Mr. Berryman occasionally annotates the separate numbers (there are 14 in total) with readings of passages from Mr. Jackson’s book of oral history, “Wake Up Dead Man: Hard Labor and Southern Blues.” As in Mr. Berryman’s introduction to the show, none of these descriptions is politically or emotionally shaded. They’re neutral, so as not to block our view of the main event here.
That’s the music, of course, and the recorded spoken-word toasts. Performed a cappella, the songs spin tales of mythologically mean prison guards, and loves and lives lost, and the backbreaking purgatory of unendingly repetitive physical tasks.
The actors do not try to re-create the wood-hacking and hoeing that was the daily lot of the men they are channeling. Mostly, they are uncommonly still, conflating the acts of singing and listening.
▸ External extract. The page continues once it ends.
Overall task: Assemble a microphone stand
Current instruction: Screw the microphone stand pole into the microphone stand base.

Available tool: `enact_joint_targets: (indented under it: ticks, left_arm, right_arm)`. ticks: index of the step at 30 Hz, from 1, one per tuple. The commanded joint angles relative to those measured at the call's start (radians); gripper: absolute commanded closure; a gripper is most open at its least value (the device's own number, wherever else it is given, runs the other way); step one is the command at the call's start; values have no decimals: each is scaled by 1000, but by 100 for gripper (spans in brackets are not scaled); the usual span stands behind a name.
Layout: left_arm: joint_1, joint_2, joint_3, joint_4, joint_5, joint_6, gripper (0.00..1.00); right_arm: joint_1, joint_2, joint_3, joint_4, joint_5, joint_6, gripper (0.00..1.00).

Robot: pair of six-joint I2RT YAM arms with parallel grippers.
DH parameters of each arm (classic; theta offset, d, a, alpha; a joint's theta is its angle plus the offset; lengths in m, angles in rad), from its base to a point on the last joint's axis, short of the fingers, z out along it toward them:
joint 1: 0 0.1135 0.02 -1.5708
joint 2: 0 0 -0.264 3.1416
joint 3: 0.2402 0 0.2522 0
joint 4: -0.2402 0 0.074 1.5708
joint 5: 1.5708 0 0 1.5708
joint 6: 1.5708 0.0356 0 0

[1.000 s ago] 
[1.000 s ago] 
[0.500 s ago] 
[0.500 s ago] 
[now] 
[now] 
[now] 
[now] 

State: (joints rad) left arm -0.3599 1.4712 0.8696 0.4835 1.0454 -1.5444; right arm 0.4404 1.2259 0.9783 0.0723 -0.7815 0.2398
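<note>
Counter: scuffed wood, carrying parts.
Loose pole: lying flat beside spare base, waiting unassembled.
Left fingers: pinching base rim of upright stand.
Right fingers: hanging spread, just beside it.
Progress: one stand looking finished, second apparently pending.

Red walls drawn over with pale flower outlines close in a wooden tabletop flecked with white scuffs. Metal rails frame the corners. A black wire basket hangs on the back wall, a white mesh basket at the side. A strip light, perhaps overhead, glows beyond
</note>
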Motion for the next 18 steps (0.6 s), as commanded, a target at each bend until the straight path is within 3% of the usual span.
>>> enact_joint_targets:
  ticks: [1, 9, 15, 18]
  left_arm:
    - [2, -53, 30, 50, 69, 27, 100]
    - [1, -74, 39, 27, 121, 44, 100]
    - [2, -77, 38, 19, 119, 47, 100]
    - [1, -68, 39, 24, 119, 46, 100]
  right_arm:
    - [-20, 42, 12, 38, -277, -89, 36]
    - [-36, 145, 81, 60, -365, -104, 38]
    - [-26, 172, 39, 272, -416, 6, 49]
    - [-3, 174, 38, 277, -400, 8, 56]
Gestures and movements are severely rationed, so that each one reads incisively.
Only once does Mr. Berryman fully cut loose, to deliver a parody of an evangelical spiel, which releases him from the aural backdrop of the record and has him sprinting into the audience as an animated cartoon of a money-collecting preacher. Entitled “Daniel in the Lion’s Den,” it is the penultimate piece in the show.
For the final number, the work song “Forty-Four Hammers,” Mr. Berryman falls silent to become the quintessential listener again. He takes a chair and watches old grainy film showing an unbroken line of chain-gang members chopping wood in unison. (Robert Wuss is the video designer.)
That found footage is projected against images, on a sleek monitor, of Mr. Berryman’s apartment in Harlem, where his vinyl record collection fills shelves. His home could be said to have always been the setting for this show — or rather any place where you feel safe developing an intense and intimate relationship with the art of others.